> Information shown
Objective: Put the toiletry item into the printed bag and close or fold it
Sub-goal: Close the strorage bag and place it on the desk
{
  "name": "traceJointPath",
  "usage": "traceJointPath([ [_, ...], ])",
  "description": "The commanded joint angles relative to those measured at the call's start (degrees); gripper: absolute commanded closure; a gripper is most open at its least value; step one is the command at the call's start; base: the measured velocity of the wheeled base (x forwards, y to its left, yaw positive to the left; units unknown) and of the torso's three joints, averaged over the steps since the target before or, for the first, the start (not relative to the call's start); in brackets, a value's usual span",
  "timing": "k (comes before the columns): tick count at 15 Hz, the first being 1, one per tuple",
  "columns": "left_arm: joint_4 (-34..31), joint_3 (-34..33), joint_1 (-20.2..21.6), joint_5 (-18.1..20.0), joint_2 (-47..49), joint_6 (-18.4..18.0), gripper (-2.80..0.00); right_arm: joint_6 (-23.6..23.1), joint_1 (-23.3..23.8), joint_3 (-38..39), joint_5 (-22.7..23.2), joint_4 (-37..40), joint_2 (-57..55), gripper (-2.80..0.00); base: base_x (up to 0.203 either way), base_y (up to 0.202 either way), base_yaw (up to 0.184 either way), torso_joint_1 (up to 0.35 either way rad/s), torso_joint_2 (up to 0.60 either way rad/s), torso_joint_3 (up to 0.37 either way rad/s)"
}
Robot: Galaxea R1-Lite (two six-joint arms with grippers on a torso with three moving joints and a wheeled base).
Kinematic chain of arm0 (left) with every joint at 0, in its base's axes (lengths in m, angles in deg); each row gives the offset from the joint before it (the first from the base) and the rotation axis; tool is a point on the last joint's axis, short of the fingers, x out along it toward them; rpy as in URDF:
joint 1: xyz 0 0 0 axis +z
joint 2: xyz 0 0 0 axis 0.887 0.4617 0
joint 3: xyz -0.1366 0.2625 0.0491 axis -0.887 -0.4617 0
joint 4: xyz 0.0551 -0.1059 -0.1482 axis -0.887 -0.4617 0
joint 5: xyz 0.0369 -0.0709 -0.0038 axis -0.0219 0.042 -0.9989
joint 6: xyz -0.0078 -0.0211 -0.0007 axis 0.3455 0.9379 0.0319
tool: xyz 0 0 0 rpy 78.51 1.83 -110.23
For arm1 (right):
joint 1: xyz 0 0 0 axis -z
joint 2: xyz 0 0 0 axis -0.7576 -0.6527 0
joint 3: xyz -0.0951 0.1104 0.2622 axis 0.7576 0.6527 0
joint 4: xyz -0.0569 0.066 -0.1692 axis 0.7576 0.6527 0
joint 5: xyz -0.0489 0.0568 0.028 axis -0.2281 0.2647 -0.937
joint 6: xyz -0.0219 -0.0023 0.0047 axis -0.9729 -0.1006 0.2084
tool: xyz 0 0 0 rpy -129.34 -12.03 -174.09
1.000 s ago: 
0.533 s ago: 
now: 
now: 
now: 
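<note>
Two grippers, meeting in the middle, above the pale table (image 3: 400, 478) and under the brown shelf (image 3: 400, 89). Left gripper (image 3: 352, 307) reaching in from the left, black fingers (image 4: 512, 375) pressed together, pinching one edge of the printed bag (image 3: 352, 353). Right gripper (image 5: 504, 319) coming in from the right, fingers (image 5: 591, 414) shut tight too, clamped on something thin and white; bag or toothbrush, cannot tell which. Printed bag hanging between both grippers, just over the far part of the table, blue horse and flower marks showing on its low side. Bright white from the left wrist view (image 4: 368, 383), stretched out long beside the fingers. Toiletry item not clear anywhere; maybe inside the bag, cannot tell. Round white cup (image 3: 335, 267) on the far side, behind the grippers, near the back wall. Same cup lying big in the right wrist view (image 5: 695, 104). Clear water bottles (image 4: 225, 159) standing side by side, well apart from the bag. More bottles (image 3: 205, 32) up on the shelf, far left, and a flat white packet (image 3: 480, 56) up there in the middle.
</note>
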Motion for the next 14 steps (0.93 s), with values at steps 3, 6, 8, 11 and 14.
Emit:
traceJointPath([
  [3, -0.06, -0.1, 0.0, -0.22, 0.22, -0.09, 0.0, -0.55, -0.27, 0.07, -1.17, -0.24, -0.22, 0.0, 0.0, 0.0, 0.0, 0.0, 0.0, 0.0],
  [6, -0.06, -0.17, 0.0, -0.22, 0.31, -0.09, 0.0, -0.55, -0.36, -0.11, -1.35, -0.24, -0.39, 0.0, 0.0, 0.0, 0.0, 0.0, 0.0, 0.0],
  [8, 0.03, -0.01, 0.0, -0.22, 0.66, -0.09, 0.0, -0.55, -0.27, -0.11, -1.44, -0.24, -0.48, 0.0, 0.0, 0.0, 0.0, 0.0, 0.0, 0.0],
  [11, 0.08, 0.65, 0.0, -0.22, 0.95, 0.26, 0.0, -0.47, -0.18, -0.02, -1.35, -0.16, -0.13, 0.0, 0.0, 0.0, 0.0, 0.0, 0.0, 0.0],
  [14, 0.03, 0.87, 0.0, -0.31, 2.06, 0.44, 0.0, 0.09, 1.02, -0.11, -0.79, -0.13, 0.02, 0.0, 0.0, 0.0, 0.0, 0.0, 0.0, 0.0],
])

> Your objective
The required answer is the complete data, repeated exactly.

> Written solution
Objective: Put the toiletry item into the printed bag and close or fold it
Sub-goal: Close the strorage bag and place it on the desk
{
  "name": "traceJointPath",
  "usage": "traceJointPath([ [_, ...], ])",
  "description": "The commanded joint angles relative to those measured at the call's start (degrees); gripper: absolute commanded closure; a gripper is most open at its least value; step one is the command at the call's start; base: the measured velocity of the wheeled base (x forwards, y to its left, yaw positive to the left; units unknown) and of the torso's three joints, averaged over the steps since the target before or, for the first, the start (not relative to the call's start); in brackets, a value's usual span",
  "timing": "k (comes before the columns): tick count at 15 Hz, the first being 1, one per tuple",
  "columns": "left_arm: joint_4 (-34..31), joint_3 (-34..33), joint_1 (-20.2..21.6), joint_5 (-18.1..20.0), joint_2 (-47..49), joint_6 (-18.4..18.0), gripper (-2.80..0.00); right_arm: joint_6 (-23.6..23.1), joint_1 (-23.3..23.8), joint_3 (-38..39), joint_5 (-22.7..23.2), joint_4 (-37..40), joint_2 (-57..55), gripper (-2.80..0.00); base: base_x (up to 0.203 either way), base_y (up to 0.202 either way), base_yaw (up to 0.184 either way), torso_joint_1 (up to 0.35 either way rad/s), torso_joint_2 (up to 0.60 either way rad/s), torso_joint_3 (up to 0.37 either way rad/s)"
}
Robot: Galaxea R1-Lite (two six-joint arms with grippers on a torso with three moving joints and a wheeled base).
Kinematic chain of arm0 (left) with every joint at 0, in its base's axes (lengths in m, angles in deg); each row gives the offset from the joint before it (the first from the base) and the rotation axis; tool is a point on the last joint's axis, short of the fingers, x out along it toward them; rpy as in URDF:
joint 1: xyz 0 0 0 axis +z
joint 2: xyz 0 0 0 axis 0.887 0.4617 0
joint 3: xyz -0.1366 0.2625 0.0491 axis -0.887 -0.4617 0
joint 4: xyz 0.0551 -0.1059 -0.1482 axis -0.887 -0.4617 0
joint 5: xyz 0.0369 -0.0709 -0.0038 axis -0.0219 0.042 -0.9989
joint 6: xyz -0.0078 -0.0211 -0.0007 axis 0.3455 0.9379 0.0319
tool: xyz 0 0 0 rpy 78.51 1.83 -110.23
For arm1 (right):
joint 1: xyz 0 0 0 axis -z
joint 2: xyz 0 0 0 axis -0.7576 -0.6527 0
joint 3: xyz -0.0951 0.1104 0.2622 axis 0.7576 0.6527 0
joint 4: xyz -0.0569 0.066 -0.1692 axis 0.7576 0.6527 0
joint 5: xyz -0.0489 0.0568 0.028 axis -0.2281 0.2647 -0.937
joint 6: xyz -0.0219 -0.0023 0.0047 axis -0.9729 -0.1006 0.2084
tool: xyz 0 0 0 rpy -129.34 -12.03 -174.09
1.000 s ago: 
0.533 s ago: 
now: 
now: 
now: 
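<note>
Two grippers, meeting in the middle, above the pale table (image 3: 400, 478) and under the brown shelf (image 3: 400, 89). Left gripper (image 3: 352, 307) reaching in from the left, black fingers (image 4: 512, 375) pressed together, pinching one edge of the printed bag (image 3: 352, 353). Right gripper (image 5: 504, 319) coming in from the right, fingers (image 5: 591, 414) shut tight too, clamped on something thin and white; bag or toothbrush, cannot tell which. Printed bag hanging between both grippers, just over the far part of the table, blue horse and flower marks showing on its low side. Bright white from the left wrist view (image 4: 368, 383), stretched out long beside the fingers. Toiletry item not clear anywhere; maybe inside the bag, cannot tell. Round white cup (image 3: 335, 267) on the far side, behind the grippers, near the back wall. Same cup lying big in the right wrist view (image 5: 695, 104). Clear water bottles (image 4: 225, 159) standing side by side, well apart from the bag. More bottles (image 3: 205, 32) up on the shelf, far left, and a flat white packet (image 3: 480, 56) up there in the middle.
</note>
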Motion for the next 14 steps (0.93 s), with values at steps 3, 6, 8, 11 and 14.
Emit:
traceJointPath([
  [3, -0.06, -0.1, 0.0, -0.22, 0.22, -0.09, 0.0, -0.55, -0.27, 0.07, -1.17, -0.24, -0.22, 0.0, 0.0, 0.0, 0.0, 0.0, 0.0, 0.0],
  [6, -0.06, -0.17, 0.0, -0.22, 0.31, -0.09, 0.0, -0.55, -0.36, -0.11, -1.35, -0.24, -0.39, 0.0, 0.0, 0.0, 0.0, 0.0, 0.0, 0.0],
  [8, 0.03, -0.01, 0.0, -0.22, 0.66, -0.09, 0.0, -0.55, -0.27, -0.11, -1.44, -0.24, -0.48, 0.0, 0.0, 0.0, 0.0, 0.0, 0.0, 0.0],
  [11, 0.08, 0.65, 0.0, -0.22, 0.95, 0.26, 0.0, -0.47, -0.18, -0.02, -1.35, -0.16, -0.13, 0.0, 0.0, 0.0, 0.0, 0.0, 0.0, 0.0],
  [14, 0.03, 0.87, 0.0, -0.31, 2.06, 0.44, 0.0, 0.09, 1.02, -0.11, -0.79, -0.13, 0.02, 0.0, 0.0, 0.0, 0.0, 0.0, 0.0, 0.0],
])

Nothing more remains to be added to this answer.